Wednesday, 21 June 2017

A day sailing out of Tarbert
on the hottest day of the year

Arriving back at Tarbert Island after an afternoon sailing (Photograph: Patrick Comerford, 2017; click on image for full-screen view)

Patrick Comerford

Who can work through the hottest day of the year?

The temperatures soared as high as 28 or 29 in this part of Ireland yesterday [20 June 2017], and more of the same is promised again today, the longest day of the year.

I had been working a long stretch – at least 10 or 12 days in a row without a break. But early on Tuesday a parishioner rang with an offer she knows I was never going to refuse.

Would I like to go sailing?

Three of packed into a car in Askeaton and headed west for Tarbert, where her friend was waiting for us to join him.

I have enjoyed boats ever since I was taken rowing on Lough Ramor at Virginia, Co Cavan, 50 years ago this summer. But I have never been very active about this pleasure. It has been a more passive form of pleasure for me.

In Cambridge, I regularly enjoy walking along the Backs, watching rowers and scullers alike. I keep in touch on Facebook and on Instagram with the exploits of Sidney Sussex Boat Club. Why, even one of my photographs was used in a fundraising drive by Jesus College Boat Club to find corporate sponsors.
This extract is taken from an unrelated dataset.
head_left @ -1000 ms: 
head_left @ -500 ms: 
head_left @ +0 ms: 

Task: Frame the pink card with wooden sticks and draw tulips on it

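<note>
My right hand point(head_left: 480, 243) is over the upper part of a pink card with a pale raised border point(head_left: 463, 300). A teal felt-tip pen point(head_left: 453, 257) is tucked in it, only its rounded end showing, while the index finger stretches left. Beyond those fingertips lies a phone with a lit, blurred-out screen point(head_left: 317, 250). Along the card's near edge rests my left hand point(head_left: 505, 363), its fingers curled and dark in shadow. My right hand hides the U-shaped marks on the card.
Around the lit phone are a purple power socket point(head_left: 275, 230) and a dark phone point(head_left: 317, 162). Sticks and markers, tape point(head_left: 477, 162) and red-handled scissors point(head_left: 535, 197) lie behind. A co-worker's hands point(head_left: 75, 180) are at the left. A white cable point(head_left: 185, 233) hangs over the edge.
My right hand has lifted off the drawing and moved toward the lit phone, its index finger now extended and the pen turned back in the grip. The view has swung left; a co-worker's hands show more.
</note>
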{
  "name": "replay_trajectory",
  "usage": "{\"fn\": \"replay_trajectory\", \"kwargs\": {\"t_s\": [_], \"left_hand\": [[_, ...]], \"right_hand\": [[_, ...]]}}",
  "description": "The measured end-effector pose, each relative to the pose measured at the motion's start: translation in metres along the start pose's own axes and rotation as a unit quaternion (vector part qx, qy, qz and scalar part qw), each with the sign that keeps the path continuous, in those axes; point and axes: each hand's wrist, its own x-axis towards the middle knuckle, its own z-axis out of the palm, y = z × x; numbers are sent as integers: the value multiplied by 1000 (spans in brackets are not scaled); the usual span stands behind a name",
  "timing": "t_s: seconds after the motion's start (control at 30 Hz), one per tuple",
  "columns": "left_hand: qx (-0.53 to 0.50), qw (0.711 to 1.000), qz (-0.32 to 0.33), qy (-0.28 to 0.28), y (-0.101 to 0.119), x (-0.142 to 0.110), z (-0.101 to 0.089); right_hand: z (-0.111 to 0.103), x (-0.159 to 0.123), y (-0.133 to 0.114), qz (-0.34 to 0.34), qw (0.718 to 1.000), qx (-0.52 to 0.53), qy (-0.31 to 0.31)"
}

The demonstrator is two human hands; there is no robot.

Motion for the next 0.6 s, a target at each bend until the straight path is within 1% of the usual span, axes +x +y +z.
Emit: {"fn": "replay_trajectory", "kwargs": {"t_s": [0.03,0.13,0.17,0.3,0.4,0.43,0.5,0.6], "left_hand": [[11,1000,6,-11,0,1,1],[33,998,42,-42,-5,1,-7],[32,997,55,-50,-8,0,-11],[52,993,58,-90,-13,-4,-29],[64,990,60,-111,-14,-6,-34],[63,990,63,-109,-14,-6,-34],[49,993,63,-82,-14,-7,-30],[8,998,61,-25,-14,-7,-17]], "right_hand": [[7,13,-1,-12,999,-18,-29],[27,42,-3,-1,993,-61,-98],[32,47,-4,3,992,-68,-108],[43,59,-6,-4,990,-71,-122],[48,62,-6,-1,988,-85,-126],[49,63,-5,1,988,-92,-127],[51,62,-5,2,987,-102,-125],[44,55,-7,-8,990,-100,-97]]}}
In Greece, I love hopping on and off boats on island-hopping trips and I have had similar pleasures in Turkey and Italy. And there have been occasional trips in currachs and on coastguard floats between Achill Island Inishbiggle.

I have often promised myself in Rethymnon – it seems every year, to be honest – that I am going to take up the offer of a one-day introductory lesson in sailing. But, apart from walking around the sailing clubs in places like Bray and Skerries, and the yacht clubs in Dun Laoghaire, I have never managed to get nearer.

All apart from one memorable afternoon sailing on Tagus estuary in Lisbon late in 2014.

Tuesday’s sailing experience in Tarbert was a dream afternoon and a dream come true.

Three on board on the Shannon Estuary (Photograph: Liliana Montoya, 2017)

We sailed out from Tarbert Island Maritime Club, beside the car ferry pier, where the small and basic clubhouse is a valuable resource for local boat owners.

But it was no small experience. Tarbert is well known for its fast-outgoing tides, and we quickly became aware of the tides as we sailed out from the pier and out across the Shannon Estuary to Shannon Fort in Co Clare, and then across Clonderalaw Bay to Knock.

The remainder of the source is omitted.